▸ Task to carry out
Give again, word for word, each line below starting at the one that contains "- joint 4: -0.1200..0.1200" and ending at the one that contains "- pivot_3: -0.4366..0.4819".

START Task material

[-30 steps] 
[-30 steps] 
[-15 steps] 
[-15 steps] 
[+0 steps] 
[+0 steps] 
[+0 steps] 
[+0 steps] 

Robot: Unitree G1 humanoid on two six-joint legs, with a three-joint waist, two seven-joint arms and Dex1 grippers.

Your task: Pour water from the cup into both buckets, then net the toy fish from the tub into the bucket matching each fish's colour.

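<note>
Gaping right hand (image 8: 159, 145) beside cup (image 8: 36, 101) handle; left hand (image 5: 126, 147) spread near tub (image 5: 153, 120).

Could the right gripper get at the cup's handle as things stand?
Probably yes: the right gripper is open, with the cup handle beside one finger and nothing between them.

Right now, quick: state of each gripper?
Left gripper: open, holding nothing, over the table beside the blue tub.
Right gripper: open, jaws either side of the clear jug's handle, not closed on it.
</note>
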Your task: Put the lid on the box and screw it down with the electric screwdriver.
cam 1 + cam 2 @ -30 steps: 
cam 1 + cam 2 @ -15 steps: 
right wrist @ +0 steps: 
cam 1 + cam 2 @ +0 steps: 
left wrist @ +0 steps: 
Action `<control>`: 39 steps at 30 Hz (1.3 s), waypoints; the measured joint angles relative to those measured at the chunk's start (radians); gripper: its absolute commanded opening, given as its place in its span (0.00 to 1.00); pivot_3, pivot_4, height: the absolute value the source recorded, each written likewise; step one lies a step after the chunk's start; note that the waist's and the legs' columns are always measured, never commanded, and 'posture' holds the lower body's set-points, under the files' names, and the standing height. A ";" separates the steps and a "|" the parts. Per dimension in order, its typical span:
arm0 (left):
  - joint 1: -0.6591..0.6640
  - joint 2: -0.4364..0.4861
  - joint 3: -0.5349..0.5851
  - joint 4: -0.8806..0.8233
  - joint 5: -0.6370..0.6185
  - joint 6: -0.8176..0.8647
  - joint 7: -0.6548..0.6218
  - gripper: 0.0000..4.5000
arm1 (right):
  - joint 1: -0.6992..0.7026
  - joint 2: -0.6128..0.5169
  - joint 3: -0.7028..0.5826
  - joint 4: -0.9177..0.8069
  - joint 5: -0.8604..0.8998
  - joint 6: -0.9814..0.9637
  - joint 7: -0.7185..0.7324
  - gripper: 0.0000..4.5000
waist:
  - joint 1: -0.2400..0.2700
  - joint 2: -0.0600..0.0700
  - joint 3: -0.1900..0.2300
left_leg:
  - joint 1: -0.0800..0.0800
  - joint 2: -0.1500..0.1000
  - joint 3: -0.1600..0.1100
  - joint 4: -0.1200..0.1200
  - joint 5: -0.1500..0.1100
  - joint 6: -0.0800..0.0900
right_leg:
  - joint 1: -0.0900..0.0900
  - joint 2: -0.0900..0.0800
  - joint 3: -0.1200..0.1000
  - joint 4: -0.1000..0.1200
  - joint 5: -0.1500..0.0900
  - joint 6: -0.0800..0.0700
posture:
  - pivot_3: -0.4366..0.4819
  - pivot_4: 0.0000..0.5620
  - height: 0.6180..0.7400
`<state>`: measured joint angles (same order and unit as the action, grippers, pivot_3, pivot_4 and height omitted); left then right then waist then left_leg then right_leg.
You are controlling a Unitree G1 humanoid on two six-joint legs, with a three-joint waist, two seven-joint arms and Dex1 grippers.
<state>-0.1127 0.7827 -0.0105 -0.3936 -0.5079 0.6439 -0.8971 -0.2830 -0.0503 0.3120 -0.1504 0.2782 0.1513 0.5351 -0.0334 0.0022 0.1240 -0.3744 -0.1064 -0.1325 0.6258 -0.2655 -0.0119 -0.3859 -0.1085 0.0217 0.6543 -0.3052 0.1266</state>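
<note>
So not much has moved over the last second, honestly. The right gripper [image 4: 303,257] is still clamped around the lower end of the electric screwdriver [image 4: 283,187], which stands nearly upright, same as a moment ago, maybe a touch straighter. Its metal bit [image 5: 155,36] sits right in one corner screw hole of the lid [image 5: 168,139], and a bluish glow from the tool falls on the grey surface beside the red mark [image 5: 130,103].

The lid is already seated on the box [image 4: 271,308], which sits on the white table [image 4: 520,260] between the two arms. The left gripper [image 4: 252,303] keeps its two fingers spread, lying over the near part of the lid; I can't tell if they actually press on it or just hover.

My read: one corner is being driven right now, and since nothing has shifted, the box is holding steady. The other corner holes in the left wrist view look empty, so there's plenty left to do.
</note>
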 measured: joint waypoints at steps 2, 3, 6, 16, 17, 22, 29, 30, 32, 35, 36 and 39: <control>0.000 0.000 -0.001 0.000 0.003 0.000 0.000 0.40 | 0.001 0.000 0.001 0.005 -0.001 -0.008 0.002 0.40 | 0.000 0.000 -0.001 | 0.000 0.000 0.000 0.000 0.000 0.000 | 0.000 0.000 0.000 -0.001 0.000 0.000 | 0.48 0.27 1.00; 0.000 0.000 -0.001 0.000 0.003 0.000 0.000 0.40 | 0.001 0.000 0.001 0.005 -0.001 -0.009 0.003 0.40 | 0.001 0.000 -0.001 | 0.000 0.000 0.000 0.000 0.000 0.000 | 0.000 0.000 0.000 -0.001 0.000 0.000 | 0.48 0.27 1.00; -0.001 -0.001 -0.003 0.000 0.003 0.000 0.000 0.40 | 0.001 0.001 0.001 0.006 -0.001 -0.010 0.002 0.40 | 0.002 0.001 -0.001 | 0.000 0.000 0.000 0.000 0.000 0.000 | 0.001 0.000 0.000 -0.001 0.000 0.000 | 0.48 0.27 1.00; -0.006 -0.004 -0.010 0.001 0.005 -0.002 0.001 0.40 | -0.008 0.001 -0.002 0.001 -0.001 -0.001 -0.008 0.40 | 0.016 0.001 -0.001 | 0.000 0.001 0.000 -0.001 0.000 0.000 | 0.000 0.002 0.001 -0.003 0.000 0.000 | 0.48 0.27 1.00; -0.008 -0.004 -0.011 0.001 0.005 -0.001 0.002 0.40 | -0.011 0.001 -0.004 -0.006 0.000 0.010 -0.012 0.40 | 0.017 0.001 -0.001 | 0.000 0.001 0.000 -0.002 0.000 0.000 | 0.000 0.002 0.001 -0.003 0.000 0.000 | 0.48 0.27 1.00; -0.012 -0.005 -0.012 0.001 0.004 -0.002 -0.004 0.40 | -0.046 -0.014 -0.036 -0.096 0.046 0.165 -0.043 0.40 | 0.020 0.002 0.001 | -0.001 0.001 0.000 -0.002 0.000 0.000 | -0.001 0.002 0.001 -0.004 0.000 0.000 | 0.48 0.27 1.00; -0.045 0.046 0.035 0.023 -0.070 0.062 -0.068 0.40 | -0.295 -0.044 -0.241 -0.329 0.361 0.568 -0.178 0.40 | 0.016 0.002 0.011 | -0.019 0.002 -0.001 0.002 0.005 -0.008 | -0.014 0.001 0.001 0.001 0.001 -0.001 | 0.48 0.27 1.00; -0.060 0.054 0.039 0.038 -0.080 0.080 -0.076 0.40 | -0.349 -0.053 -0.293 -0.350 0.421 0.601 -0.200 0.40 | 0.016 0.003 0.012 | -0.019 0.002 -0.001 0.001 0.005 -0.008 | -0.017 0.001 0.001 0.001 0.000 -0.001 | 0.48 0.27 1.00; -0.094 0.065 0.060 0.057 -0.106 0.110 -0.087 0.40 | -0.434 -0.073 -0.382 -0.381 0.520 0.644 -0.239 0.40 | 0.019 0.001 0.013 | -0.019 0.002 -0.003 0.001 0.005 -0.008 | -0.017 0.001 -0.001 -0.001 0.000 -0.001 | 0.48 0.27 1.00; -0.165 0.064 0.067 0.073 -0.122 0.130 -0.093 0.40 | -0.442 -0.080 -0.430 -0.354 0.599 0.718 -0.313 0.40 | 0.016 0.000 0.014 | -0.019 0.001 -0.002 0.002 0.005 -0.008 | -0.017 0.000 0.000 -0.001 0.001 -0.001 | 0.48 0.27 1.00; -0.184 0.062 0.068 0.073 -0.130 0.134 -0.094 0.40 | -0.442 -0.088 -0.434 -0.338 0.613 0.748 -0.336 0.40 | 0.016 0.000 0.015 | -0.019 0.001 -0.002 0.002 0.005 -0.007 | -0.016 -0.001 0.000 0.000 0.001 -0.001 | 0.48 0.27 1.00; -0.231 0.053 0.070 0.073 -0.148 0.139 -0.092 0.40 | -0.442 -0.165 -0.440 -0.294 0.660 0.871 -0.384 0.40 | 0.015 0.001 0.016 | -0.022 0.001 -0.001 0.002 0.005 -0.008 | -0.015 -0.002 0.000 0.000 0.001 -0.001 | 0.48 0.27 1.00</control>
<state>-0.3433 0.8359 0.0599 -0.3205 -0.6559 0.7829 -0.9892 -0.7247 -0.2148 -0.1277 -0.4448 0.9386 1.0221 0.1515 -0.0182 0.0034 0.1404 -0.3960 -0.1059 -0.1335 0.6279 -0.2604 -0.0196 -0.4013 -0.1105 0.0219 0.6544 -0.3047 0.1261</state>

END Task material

▸ Answer section
  - joint 4: -0.1200..0.1200
  - joint 5: -0.1500..0.1100
  - joint 6: -0.0800..0.0900
right_leg:
  - joint 1: -0.0900..0.0900
  - joint 2: -0.0900..0.0800
  - joint 3: -0.1200..0.1000
  - joint 4: -0.1000..0.1200
  - joint 5: -0.1500..0.0900
  - joint 6: -0.0800..0.0700
posture:
  - pivot_3: -0.4366..0.4819

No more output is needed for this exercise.